## WHAT IS NEEDED
For the records below, please print exactly and only the lines from the one with "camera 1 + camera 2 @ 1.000" down to the one with "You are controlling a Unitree", both ends included, omitting the pictures.

START PROVIDED ENTRIES

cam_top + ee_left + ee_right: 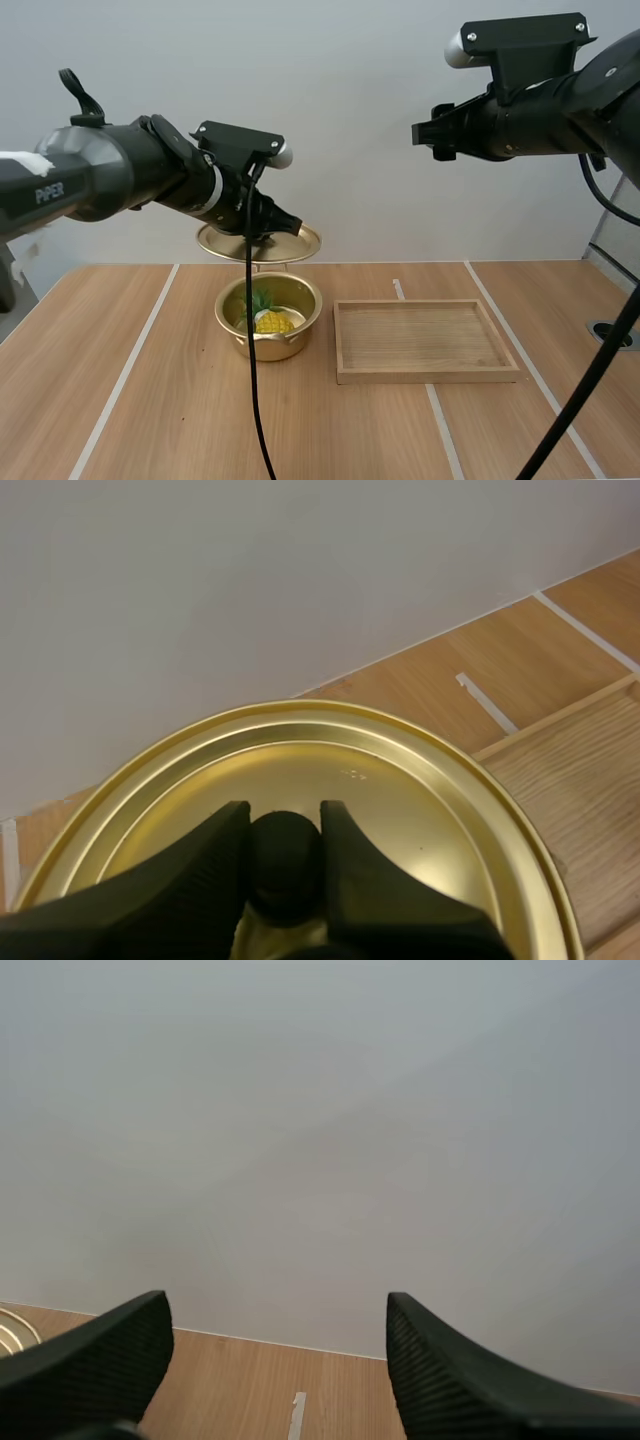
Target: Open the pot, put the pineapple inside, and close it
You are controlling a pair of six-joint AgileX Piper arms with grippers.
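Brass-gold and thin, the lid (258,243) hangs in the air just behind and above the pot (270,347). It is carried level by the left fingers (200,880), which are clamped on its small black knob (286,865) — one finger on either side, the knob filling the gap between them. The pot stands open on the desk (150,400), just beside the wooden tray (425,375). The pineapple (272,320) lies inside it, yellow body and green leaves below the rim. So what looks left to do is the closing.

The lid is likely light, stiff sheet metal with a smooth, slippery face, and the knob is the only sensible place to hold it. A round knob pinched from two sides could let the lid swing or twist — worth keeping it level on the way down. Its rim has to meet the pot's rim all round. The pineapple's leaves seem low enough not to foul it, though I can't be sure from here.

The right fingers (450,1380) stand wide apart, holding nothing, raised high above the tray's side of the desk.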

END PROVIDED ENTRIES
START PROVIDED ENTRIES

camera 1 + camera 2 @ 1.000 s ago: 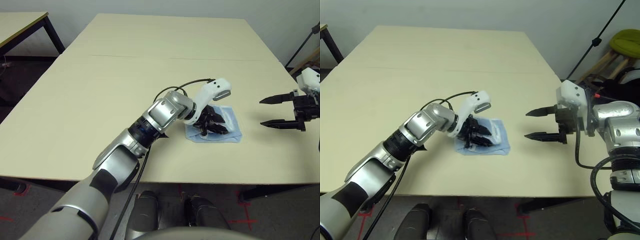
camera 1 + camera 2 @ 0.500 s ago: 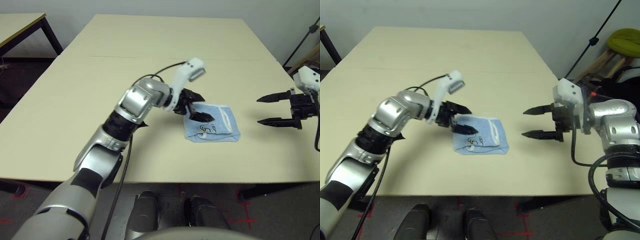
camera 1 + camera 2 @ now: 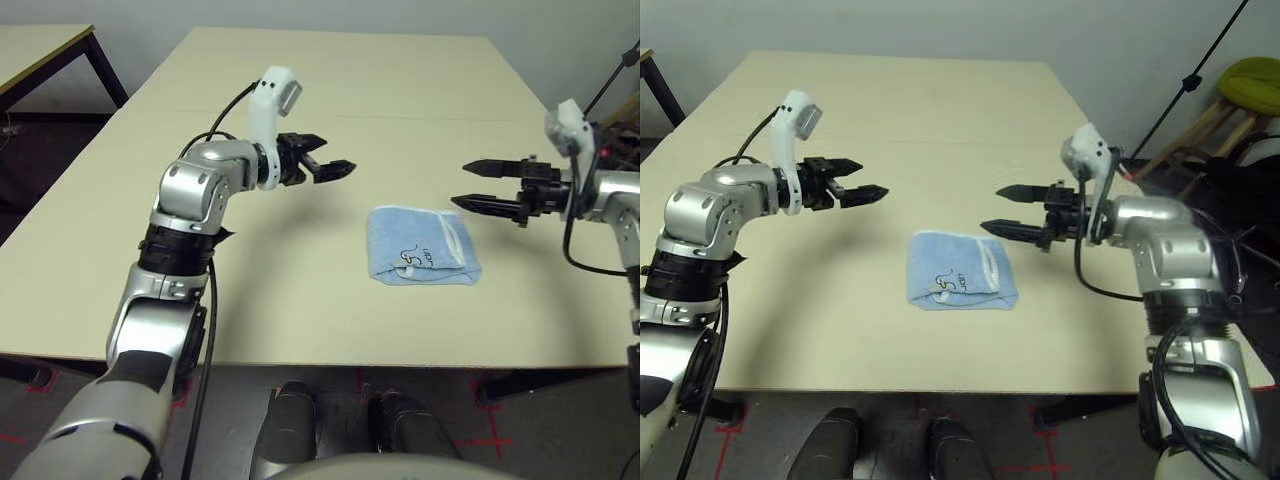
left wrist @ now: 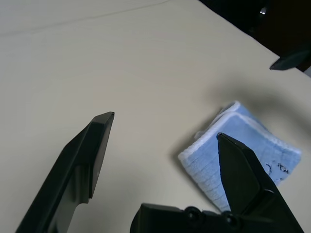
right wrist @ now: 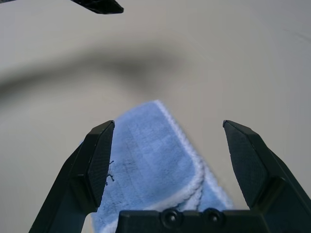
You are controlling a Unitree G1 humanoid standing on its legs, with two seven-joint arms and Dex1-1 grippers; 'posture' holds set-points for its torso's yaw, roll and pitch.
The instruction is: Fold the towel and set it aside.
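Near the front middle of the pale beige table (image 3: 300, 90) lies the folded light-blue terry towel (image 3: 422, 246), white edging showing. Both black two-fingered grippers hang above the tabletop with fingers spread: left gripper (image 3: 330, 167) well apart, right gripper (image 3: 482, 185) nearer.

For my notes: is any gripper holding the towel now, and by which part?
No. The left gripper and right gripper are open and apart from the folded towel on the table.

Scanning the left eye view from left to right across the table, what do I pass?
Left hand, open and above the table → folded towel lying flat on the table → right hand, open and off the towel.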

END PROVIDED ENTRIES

## EXPECTED ANSWER
camera 1 + camera 2 @ 1.000 s ago: 
camera 1 + camera 2 @ 0.500 s ago: 
camera 1 + camera 2 @ now: 
left wrist @ now: 
right wrist @ now: 
You are controlling a Unitree G1 humanoid standing on its legs, with two seven-joint arms and Dex1-1 grippers; 'posture' holds set-points for its torso's yaw, roll and pitch.

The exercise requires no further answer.